By Louise Gray, Environment Correspondent

Source:

http://www.telegraph.co.uk/earth/earthnews/8391748/GM-soy-The-invisible-ingredient-poisoning-children.html

 

8 Comments »

  • Bill Smith says:

    If what Monsanto is doing with GM crops was being done by a foreign government it would be considered bio-terrorism!

    We must all work hard to make it stop or accept our own death from it!

    So, take a stand or die. It is your choice.

  • deenie says:

    GM crops are a disaster in every way. They are an essential part of the population reduction agenda. The US government since the early 90′s has been a promoter of GM crops which continues to this day. Now we have genetically modified animals as well. Every independent test/study has shown these genetically modified organism to cause tumors, sterility, allergies, etc. We cannot sit idly by while this assault on the human race is going on “in our face.”

  • marsette smith says:

    We already know about the ill effects of GM soy. The question is, what is being DONE about it????? Monsanto was just granted legal permission to produce GM sugarbeets here in the U.S. Why is no one stopping them?

  • D G says:

    Why is nobody stopping this? Monsanto employees become Congressmen and women, or Senators. They introduce bills and do inside lobbying to get these bills that are very favorable to Monsanto & other big ag growers.
    Just try to find out where the former employees are. The women married to Monsanto executives don’t use their married names. It’s a very
    exclusive club and they do not necessarily do anything to make the news
    or stand out from the crowd of legislators. Only finding out who they
    are, starting to expose them and finding out the backgrounds of new
    politicians running for office and exposing them will be effective in
    getting rid of these evil people. Since they are so sure this is all
    “safe” let them go stand in the fields as they are being sprayed with
    their whole families and show us.

  • Ravi says:

    clearly this is intentional genocide – in the “old” days while there was still forest to scare them deeper into, that was the tactic – now the land-grabbers want ALL the land and the indigenous people are simply in the way –

    in the name of money, profit – you may kill, rape, destroy – it’s the ongoing legacy of disconnected humanity – unbridled corporate capitalism, greed and stupidity.

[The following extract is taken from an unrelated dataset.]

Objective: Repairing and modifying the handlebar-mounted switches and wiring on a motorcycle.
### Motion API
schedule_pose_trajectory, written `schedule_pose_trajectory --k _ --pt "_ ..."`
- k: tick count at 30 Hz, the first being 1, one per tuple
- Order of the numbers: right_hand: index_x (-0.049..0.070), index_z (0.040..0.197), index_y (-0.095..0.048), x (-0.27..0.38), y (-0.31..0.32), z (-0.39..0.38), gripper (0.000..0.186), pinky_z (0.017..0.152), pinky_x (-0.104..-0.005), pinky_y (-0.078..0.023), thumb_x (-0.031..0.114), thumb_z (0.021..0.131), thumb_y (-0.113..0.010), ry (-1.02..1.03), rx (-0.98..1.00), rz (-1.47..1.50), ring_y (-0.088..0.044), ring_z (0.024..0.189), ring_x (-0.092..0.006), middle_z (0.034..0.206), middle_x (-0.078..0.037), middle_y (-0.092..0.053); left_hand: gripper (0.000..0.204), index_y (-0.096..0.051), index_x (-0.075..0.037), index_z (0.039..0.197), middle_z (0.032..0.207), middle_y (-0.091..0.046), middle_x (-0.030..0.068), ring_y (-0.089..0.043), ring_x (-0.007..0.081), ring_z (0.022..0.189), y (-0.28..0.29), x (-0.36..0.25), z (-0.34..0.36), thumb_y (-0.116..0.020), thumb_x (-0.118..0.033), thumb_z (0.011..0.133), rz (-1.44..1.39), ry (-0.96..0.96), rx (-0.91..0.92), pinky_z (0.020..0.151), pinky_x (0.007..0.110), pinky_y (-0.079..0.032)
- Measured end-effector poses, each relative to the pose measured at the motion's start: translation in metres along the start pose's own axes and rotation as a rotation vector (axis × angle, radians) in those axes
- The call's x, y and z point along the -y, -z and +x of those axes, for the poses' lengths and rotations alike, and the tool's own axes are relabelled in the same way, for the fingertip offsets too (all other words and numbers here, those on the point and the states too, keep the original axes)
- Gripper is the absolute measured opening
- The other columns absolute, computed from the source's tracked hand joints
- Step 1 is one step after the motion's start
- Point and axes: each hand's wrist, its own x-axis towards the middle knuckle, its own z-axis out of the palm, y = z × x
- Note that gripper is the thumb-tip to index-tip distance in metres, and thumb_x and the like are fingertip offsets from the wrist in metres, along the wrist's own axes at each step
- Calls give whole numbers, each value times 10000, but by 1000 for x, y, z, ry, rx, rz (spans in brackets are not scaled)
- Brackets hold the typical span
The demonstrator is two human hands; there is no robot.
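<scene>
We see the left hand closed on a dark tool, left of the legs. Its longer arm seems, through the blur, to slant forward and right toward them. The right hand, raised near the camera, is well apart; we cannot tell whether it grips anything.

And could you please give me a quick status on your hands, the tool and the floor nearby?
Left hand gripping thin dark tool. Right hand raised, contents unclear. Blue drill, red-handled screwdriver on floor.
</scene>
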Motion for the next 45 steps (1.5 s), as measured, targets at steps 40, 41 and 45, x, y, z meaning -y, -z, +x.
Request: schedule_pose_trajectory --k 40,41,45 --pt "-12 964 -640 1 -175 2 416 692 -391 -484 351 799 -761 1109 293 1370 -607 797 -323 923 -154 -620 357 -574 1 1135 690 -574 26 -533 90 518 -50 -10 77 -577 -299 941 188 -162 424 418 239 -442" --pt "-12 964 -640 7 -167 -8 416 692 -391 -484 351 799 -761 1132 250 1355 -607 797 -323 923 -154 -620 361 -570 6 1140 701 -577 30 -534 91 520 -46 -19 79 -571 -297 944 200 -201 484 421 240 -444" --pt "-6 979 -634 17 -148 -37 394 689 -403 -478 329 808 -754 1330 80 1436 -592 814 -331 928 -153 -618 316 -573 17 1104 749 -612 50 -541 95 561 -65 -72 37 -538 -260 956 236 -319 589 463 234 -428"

    one can only take solace in the fact that they too, the ones perpetrating these atrocities, will eventually die with the rest of us.

  • PhillipBbrooks says:

    The governments, US and foriegn, and big Agriculutural growers have always found a way to exploite the uneducated, poor and underdeveloped countries in the name of progresss and profit. It matters little who
    who suffer and die due to their disregard for the enviroment,animal and human life. How utterly shamless can beings be to other less fortunates.

    When will we all get it that we are all ONE, made from the same elements.

  • Suzanne Favreau says:

    I am not in favor of GM food. However, the title of this article is misleading. It’s what they’re spraying on the crops that’s causing the immediate problems in Paraguay, right? I do understand that eating the GM soybeans or animals fed with GM grain both of which are sprayed with massive doses of weed killer is also harmful, but I think it’s very important to stick to the facts if we want to halt the production of GM crops. There are two issues here, the GM crops and the toxic and often illegal spraying. It seems to me that the primary effort in Paraguay should be to put an end to the spraying. This is really a human rights issue. Anybody have a suggestion on how we can help to do this?

  • This can be stopped on a state level by creating voter awareness to remove one by one every state officials who acts as power broker for Monsanto. It is a simple task but it takes money to pay for the phone call to every voters home in a district. Automated messaging is the cheapest and most effective form of communication to the public. Robo calls irritate legislators more then the household who answers the phone. This is what I do for a living and we have succeeded in squashing hundreds of self serving agendas since 1996. I am not plugging my personal business because any robo calling company can do the job. All it takes is an organization who has enough donated funds to pay for the calls.